Your objective:
Lines to return, exactly: from the line with "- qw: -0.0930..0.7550" to the line with "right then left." in the entries below, both included.

Information given:
=== Begin Enclosure ===

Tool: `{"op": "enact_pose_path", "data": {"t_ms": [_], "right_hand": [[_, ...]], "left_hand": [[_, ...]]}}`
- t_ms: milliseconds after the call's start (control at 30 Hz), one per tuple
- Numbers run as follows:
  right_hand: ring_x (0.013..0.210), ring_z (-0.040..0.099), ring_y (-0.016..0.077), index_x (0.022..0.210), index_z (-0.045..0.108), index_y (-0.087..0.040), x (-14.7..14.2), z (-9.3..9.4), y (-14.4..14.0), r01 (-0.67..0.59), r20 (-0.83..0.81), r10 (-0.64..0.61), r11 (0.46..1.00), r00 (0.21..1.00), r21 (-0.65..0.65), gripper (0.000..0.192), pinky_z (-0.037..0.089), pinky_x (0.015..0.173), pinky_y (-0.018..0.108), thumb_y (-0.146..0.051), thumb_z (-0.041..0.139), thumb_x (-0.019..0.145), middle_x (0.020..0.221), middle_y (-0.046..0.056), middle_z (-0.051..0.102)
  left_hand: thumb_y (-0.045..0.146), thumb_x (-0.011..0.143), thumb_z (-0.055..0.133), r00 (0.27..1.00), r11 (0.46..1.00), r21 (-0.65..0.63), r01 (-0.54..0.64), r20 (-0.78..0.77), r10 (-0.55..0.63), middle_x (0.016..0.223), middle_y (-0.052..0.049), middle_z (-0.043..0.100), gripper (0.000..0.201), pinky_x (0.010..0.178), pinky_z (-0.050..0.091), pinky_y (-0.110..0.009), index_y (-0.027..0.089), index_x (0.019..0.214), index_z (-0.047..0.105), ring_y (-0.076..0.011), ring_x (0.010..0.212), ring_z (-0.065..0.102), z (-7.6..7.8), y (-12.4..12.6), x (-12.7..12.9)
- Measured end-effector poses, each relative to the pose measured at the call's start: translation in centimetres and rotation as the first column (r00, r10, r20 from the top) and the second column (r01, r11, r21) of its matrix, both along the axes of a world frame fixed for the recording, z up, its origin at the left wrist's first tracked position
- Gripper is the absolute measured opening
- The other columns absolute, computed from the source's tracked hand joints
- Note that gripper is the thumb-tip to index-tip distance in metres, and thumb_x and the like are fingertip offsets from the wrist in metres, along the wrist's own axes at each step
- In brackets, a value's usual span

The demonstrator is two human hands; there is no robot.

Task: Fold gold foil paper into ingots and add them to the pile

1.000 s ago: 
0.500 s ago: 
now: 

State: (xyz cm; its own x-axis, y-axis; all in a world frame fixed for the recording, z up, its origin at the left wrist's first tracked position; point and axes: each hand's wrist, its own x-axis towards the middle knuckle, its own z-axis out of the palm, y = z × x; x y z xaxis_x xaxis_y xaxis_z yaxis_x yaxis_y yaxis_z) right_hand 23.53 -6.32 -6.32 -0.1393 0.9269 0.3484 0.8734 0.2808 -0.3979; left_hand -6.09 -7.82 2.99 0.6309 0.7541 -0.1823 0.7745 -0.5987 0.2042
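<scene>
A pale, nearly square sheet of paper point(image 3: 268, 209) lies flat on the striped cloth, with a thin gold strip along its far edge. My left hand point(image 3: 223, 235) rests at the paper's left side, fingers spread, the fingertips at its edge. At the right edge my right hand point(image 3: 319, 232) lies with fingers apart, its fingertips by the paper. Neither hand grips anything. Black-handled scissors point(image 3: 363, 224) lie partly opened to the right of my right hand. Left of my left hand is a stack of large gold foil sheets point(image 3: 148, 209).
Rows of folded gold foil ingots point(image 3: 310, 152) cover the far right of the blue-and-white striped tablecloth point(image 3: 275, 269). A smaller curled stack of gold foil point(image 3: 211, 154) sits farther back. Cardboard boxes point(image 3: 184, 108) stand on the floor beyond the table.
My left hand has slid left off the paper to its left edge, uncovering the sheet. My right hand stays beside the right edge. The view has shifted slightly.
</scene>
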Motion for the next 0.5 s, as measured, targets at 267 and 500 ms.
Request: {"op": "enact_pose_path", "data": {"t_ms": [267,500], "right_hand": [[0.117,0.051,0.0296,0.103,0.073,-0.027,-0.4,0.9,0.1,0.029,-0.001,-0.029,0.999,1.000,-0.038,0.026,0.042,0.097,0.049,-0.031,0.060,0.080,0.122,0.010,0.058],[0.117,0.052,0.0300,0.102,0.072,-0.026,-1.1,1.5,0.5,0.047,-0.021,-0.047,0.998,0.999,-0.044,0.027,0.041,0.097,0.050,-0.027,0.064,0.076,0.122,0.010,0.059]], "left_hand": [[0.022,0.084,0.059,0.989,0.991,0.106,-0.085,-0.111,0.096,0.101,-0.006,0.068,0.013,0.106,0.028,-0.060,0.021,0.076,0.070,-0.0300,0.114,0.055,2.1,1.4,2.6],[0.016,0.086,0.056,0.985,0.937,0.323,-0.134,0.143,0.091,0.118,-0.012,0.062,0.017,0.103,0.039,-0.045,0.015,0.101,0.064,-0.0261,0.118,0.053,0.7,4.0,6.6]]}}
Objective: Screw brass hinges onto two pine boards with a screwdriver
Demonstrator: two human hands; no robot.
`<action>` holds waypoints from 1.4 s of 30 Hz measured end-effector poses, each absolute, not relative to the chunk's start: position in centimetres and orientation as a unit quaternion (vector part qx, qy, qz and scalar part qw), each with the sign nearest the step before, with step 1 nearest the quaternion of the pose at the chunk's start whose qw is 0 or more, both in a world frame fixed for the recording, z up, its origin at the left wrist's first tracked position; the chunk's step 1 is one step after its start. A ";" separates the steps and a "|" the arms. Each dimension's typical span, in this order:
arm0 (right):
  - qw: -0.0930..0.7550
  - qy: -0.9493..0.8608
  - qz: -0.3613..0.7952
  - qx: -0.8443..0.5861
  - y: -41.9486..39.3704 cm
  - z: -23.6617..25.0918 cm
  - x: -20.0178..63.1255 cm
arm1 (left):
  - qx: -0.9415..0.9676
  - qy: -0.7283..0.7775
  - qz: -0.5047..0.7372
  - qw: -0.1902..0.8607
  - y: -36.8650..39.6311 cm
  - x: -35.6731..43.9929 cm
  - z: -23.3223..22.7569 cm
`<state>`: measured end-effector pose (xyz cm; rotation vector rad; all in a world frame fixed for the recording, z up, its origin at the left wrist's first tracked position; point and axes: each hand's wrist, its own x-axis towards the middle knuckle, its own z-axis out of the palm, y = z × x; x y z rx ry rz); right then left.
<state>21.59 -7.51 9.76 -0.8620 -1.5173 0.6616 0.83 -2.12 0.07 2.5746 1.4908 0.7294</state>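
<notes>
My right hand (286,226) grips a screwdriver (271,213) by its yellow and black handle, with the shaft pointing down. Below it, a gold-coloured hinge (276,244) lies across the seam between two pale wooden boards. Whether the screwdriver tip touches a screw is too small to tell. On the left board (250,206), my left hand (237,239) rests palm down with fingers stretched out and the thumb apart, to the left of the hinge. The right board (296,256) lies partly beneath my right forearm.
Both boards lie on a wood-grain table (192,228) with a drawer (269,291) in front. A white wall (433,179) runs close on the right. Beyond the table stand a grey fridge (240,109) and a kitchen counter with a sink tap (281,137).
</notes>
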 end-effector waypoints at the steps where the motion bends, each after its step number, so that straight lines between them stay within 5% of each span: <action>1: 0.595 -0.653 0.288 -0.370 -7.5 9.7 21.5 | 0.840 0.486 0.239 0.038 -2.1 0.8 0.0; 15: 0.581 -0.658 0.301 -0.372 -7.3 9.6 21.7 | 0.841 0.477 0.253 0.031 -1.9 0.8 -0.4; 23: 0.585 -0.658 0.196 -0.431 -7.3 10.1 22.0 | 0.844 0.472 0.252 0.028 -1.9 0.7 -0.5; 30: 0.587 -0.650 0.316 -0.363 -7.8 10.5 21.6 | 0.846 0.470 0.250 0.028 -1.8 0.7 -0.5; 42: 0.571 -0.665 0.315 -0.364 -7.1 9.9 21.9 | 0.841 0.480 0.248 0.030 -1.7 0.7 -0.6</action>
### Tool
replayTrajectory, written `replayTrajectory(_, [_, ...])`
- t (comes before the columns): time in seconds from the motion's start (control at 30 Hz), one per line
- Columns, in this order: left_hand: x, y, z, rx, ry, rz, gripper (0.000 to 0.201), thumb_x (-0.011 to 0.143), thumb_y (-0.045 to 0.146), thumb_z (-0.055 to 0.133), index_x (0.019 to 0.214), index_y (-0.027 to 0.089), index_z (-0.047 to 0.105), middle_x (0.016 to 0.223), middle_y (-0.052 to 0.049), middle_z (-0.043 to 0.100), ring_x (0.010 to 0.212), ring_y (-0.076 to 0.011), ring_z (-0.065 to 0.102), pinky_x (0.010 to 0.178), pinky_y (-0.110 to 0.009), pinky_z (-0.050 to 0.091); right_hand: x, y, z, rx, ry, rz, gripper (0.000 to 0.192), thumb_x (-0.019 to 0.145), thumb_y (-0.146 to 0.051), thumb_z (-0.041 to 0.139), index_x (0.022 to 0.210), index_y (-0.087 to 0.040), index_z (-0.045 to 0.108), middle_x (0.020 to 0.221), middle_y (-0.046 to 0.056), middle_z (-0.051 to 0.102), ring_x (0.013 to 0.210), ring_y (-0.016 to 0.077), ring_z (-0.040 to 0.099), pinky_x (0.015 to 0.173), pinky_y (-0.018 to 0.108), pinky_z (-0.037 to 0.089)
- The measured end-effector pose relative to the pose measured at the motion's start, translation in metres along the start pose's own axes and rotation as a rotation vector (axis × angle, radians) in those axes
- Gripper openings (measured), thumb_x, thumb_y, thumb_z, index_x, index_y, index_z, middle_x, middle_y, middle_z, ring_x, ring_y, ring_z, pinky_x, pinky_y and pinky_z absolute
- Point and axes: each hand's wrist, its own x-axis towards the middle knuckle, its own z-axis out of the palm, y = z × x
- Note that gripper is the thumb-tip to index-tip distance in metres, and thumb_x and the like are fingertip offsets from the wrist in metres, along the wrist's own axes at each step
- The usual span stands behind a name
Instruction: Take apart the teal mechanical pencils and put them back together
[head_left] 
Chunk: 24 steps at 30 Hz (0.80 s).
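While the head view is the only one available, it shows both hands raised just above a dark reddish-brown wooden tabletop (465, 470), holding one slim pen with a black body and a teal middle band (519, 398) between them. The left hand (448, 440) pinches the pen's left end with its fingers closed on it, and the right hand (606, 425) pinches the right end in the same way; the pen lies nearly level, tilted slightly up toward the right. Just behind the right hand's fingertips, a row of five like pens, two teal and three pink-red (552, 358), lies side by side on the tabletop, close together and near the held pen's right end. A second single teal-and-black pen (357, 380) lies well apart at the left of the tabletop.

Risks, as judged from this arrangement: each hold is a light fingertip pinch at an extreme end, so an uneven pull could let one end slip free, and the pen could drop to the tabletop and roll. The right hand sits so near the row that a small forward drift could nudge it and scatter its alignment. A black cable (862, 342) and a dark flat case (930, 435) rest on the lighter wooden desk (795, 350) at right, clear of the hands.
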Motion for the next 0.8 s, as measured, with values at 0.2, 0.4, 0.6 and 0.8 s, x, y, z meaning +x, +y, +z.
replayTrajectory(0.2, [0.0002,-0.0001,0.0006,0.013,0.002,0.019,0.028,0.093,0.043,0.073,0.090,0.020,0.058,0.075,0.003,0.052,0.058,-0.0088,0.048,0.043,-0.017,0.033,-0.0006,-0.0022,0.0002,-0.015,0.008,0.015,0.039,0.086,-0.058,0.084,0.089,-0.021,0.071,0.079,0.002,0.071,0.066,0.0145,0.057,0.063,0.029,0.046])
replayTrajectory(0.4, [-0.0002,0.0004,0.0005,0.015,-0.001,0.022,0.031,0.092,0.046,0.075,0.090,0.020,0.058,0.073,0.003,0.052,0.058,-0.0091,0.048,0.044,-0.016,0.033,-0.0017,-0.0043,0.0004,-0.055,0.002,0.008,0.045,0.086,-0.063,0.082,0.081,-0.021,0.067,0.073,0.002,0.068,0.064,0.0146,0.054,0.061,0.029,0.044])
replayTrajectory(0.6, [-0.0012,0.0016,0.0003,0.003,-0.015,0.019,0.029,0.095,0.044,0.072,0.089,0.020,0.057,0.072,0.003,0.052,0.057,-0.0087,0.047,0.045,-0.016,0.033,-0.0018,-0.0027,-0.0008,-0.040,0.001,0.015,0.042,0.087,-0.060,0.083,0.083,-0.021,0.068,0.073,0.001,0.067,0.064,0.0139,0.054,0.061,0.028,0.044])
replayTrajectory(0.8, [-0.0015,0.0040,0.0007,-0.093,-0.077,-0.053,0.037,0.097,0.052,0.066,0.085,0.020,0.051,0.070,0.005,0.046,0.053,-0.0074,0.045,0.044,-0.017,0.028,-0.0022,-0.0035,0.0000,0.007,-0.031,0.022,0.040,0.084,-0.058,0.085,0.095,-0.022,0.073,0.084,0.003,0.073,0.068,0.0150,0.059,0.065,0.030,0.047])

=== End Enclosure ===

Solution to this exercise:
  - qw: -0.0930..0.7550
  - qy: -0.9493..0.8608
  - qz: -0.3613..0.7952
  - qx: -0.8443..0.5861
  - y: -41.9486..39.3704 cm
  - z: -23.6617..25.0918 cm
  - x: -20.0178..63.1255 cm
arm1 (left):
  - qx: -0.9415..0.9676
  - qy: -0.7283..0.7775
  - qz: -0.5047..0.7372
  - qw: -0.1902..0.8607
  - y: -36.8650..39.6311 cm
  - x: -35.6731..43.9929 cm
  - z: -23.3223..22.7569 cm
`<state>`: measured end-effector pose (xyz cm; rotation vector rad; all in a world frame fixed for the recording, z up, its origin at the left wrist's first tracked position; point and axes: each hand's wrist, its own x-axis towards the middle knuckle, its own z-axis out of the palm, y = z × x; x y z rx ry rz); right then left.

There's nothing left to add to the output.